*TASK GOAL*:
From the records below, output exactly the lines running from the line containing "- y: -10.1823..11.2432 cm" through the line containing "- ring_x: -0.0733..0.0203", and no others.

[Stored dataset items]
::::::

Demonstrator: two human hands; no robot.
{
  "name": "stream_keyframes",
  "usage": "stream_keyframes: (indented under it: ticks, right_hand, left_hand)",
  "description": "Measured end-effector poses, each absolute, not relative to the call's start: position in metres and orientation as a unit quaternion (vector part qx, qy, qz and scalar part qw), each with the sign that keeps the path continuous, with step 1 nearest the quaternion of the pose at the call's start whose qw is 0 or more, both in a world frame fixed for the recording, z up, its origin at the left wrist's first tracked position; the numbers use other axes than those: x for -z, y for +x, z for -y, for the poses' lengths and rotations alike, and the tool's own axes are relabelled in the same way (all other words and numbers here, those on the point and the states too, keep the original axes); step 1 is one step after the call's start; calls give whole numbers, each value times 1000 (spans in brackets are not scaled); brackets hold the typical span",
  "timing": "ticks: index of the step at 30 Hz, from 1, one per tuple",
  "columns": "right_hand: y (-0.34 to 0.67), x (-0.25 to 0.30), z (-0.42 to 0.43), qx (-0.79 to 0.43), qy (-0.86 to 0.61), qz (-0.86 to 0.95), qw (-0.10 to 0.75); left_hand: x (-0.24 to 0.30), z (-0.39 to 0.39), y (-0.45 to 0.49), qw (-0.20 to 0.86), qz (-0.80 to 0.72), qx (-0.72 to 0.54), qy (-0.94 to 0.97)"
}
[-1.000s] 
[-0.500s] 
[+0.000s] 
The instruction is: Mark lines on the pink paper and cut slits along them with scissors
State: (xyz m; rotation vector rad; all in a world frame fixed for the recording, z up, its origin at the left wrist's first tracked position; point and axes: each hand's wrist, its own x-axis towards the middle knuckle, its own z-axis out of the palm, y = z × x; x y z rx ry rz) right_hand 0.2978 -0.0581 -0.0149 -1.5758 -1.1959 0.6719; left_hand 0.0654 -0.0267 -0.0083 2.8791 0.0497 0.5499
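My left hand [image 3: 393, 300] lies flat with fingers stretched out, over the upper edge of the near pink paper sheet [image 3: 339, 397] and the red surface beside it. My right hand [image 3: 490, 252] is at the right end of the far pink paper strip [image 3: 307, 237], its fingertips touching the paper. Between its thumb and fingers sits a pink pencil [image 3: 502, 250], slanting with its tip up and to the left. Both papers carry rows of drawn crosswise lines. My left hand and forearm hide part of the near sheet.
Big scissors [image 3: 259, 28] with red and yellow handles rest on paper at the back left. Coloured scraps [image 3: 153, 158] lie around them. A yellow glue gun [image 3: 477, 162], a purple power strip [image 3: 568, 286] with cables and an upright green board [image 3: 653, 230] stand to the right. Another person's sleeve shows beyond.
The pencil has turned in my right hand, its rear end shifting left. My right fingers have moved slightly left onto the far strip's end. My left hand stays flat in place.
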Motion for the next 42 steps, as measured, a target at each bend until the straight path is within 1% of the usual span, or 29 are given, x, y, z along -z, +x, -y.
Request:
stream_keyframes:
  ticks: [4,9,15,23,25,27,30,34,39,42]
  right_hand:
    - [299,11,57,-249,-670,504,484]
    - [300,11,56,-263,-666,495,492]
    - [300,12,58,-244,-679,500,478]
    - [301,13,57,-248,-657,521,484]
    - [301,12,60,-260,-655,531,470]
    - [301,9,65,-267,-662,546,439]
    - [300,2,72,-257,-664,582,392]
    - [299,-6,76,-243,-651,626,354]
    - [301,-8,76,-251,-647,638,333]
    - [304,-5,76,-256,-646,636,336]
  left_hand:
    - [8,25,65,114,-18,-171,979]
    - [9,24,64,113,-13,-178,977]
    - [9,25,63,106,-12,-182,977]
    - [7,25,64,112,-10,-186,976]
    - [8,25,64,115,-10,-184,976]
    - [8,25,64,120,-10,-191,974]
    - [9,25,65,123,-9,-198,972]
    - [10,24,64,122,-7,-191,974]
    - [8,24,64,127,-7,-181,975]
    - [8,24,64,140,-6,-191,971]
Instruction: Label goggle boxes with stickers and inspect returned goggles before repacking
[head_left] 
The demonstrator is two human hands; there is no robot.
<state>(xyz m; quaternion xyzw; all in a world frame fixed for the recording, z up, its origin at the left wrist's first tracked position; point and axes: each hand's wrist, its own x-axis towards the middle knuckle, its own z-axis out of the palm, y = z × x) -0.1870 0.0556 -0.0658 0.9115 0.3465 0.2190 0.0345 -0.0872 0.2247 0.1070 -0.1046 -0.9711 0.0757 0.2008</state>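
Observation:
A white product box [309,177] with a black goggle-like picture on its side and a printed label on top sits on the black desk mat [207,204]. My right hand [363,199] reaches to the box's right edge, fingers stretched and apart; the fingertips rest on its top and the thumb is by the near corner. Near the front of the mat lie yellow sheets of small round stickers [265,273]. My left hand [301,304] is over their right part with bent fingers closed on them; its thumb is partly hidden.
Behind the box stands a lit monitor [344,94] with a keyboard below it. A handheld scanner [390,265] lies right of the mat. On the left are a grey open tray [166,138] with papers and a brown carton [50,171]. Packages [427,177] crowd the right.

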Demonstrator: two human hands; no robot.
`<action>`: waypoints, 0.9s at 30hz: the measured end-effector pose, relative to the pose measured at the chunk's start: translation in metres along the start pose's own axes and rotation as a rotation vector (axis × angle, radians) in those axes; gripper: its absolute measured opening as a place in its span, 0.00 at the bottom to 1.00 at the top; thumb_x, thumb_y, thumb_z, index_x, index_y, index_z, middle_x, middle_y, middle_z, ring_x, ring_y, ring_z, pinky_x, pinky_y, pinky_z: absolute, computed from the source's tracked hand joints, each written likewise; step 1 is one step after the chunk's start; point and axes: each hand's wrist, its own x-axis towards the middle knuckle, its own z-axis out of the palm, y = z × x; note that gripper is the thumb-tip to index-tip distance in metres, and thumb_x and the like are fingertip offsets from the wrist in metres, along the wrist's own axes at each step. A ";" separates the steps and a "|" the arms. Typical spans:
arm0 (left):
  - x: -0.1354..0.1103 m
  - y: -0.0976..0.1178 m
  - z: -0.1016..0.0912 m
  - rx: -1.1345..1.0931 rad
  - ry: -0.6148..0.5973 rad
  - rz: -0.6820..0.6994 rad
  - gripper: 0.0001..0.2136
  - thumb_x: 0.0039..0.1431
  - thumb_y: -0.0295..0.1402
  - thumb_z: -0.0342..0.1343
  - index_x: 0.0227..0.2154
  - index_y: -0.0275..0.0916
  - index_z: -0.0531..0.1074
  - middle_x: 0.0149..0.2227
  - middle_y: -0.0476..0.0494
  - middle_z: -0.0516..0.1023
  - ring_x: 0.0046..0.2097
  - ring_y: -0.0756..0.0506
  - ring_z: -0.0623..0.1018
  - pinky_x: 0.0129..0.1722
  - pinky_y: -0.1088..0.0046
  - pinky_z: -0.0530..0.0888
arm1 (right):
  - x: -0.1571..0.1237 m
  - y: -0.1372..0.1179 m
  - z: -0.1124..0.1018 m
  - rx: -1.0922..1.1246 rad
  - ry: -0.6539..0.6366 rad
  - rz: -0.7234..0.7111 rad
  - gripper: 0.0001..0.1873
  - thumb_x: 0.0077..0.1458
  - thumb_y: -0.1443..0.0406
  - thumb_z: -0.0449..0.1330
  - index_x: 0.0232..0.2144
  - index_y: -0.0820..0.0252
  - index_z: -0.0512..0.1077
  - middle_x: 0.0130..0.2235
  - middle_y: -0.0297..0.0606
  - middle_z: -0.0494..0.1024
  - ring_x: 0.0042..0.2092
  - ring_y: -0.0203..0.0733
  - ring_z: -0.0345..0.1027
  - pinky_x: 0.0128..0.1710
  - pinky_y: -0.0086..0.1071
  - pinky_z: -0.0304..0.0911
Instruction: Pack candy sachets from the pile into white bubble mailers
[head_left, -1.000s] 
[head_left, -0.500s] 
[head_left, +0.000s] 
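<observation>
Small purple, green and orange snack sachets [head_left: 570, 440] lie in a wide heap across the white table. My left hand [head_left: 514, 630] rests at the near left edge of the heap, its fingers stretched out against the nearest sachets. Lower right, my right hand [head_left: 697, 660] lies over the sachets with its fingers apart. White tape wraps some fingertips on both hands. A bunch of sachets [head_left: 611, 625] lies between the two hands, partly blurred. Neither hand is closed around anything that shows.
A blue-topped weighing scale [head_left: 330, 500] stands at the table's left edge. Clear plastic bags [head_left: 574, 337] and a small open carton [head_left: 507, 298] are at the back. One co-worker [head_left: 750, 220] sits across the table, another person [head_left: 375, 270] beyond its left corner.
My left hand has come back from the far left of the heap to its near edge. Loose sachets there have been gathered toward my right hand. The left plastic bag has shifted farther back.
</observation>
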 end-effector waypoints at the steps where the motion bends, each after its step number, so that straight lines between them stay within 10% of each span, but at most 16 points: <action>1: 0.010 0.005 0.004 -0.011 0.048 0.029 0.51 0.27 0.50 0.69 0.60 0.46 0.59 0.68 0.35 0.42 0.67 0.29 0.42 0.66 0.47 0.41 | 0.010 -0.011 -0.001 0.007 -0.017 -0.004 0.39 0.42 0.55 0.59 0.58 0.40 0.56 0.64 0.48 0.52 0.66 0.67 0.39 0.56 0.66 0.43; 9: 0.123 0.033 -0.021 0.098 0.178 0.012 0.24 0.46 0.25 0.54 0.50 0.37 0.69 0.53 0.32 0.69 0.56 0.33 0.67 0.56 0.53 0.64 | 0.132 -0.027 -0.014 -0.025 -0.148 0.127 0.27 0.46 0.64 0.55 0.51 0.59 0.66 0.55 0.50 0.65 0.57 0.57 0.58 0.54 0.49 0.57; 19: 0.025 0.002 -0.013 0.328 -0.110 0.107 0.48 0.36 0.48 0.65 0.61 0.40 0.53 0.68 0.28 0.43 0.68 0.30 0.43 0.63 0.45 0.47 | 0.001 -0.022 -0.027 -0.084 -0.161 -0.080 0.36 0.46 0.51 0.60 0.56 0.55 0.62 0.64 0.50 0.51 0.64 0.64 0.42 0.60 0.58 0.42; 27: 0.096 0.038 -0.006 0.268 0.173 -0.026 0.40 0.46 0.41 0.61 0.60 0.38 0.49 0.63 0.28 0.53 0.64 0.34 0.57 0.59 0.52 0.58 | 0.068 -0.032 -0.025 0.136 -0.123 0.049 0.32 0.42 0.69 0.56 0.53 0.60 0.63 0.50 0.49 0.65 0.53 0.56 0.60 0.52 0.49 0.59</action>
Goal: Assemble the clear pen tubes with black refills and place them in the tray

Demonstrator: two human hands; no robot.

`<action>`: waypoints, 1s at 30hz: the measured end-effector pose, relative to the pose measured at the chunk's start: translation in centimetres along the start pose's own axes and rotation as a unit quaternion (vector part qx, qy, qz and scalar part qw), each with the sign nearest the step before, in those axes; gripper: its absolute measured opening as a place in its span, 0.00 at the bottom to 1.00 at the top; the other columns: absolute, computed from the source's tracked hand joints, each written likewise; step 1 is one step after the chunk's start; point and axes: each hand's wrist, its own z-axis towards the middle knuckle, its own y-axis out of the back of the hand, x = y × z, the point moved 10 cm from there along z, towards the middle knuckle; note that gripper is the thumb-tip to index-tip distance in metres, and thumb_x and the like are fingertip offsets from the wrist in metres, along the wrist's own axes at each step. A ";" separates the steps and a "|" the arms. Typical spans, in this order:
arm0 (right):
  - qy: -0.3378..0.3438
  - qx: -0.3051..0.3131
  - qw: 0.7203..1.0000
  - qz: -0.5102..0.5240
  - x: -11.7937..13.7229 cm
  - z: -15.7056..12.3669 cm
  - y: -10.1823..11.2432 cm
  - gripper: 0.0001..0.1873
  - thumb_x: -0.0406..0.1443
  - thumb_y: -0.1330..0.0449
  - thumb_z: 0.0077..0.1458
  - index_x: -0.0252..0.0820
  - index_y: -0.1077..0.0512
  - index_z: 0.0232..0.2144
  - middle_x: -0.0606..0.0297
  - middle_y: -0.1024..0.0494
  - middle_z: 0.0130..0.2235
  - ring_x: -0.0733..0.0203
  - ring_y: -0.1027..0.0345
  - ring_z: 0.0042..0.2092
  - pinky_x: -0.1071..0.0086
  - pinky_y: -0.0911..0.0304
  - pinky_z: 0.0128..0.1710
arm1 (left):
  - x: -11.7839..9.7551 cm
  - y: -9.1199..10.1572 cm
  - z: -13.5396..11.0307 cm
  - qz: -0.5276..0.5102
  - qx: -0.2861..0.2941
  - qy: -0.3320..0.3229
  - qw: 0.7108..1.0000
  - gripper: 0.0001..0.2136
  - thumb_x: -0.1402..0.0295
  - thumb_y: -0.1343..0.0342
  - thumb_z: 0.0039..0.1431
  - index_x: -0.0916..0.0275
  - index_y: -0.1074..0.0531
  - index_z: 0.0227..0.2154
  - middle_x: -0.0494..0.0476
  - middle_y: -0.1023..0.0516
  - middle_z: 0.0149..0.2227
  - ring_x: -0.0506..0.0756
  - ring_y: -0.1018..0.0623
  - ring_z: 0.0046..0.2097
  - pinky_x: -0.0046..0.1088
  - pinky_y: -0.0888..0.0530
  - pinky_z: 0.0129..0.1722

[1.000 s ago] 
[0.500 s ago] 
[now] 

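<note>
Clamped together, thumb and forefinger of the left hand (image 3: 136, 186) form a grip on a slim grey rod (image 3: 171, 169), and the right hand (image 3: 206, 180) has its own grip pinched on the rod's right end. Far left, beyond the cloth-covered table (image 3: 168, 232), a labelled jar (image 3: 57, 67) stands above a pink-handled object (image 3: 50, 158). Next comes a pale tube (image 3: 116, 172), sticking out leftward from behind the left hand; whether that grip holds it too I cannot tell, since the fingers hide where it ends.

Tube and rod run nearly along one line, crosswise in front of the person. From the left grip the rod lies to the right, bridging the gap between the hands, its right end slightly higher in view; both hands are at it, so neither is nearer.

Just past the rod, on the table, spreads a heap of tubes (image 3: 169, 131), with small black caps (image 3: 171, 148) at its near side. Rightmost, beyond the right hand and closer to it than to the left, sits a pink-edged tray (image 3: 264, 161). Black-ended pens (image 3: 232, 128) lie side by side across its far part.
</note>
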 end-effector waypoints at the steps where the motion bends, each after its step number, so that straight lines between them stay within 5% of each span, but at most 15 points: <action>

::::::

*ANSWER TO THE PROBLEM*:
  - y: -10.1823..11.2432 cm
  - gripper: 0.0001..0.1873
  - thumb_x: -0.0406..0.1443
  - thumb_y: -0.1330..0.0449
  - thumb_z: 0.0077..0.1458
  - index_x: -0.0252..0.0820
  - index_y: -0.1077..0.0512
  - index_z: 0.0232..0.2144
  - middle_x: -0.0606..0.0297
  - middle_y: -0.1024..0.0494
  - middle_z: 0.0130..0.2235
  - ring_x: -0.0733..0.0203

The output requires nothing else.